BEGIN

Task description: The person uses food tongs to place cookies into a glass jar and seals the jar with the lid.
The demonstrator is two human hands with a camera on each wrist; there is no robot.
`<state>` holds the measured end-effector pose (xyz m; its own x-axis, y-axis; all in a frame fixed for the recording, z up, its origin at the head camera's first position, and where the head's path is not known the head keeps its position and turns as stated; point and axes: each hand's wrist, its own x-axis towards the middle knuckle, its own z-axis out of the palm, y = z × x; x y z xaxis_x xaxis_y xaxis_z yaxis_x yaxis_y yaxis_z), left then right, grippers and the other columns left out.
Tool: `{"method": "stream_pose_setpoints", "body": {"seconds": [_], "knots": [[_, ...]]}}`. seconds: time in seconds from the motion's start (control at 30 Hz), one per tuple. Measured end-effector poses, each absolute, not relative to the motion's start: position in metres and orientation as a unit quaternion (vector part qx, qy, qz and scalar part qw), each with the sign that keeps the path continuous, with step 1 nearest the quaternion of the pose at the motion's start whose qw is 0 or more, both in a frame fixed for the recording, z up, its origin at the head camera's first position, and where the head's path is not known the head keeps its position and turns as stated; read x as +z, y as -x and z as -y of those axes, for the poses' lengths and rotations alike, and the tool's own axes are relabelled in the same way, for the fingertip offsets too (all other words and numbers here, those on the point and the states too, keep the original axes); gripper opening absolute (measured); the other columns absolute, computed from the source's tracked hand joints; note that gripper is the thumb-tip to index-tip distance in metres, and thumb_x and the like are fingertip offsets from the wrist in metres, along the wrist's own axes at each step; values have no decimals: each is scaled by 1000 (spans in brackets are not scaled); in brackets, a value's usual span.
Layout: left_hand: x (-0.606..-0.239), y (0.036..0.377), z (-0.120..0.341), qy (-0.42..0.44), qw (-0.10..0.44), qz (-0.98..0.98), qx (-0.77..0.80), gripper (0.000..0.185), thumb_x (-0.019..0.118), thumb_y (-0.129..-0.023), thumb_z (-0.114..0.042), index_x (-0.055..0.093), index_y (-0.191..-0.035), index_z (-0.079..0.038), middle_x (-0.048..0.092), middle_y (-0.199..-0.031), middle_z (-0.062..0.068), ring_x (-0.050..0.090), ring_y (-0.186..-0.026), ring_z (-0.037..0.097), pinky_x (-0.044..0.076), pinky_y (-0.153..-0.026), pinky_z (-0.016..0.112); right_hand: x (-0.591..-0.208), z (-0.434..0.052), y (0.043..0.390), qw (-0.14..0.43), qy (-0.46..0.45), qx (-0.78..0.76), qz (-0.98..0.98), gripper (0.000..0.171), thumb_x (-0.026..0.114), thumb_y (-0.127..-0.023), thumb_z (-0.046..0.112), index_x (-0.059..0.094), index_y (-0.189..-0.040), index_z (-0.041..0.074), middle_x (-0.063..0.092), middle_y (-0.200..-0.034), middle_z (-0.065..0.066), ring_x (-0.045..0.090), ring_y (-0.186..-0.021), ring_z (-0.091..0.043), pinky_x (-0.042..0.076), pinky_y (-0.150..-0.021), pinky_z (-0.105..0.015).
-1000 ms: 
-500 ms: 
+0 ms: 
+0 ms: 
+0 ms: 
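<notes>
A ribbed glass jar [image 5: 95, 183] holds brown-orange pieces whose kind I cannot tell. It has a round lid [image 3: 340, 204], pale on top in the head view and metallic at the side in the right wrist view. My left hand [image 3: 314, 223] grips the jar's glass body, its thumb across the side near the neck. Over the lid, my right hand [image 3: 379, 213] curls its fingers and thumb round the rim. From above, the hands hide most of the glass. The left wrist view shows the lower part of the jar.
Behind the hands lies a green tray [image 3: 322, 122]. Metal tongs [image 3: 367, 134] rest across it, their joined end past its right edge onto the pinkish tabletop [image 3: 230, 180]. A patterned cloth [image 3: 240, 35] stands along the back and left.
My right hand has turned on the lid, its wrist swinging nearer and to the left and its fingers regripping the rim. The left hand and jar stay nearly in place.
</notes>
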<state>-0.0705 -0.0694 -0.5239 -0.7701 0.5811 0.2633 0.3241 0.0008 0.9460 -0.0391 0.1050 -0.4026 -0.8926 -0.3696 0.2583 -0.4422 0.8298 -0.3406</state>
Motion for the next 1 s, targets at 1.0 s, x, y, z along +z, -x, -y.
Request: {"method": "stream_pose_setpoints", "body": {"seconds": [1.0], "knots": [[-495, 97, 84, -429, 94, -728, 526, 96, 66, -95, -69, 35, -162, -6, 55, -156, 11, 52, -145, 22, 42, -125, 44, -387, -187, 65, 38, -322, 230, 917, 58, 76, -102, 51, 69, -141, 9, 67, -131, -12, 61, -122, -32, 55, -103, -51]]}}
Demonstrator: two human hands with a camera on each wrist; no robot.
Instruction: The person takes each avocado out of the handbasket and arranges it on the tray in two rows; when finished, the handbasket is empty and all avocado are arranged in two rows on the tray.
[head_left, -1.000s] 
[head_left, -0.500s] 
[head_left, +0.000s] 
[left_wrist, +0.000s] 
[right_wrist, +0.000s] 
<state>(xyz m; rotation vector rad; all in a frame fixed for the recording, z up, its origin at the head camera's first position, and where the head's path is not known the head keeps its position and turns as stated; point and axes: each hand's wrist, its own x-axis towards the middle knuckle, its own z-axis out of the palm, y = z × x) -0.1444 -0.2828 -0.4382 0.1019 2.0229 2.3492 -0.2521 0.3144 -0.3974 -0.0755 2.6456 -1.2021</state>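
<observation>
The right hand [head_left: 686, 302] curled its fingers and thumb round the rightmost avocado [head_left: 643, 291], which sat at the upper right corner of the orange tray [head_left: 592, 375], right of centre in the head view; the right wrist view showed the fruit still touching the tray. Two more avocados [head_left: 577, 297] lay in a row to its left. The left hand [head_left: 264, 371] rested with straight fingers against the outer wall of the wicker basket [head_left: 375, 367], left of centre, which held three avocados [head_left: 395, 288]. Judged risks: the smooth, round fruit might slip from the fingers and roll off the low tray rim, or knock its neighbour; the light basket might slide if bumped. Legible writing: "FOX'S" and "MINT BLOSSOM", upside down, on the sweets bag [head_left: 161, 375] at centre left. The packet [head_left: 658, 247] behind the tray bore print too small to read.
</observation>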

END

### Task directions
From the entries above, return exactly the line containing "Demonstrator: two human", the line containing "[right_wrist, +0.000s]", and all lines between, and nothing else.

### Result for this task
Demonstrator: two human hands with a camera on each wrist; no robot.
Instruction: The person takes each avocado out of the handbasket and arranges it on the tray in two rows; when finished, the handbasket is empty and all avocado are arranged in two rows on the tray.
[head_left, -1.000s] 
[head_left, -0.500s] 
[head_left, +0.000s] 
[left_wrist, +0.000s] 
[right_wrist, +0.000s] 

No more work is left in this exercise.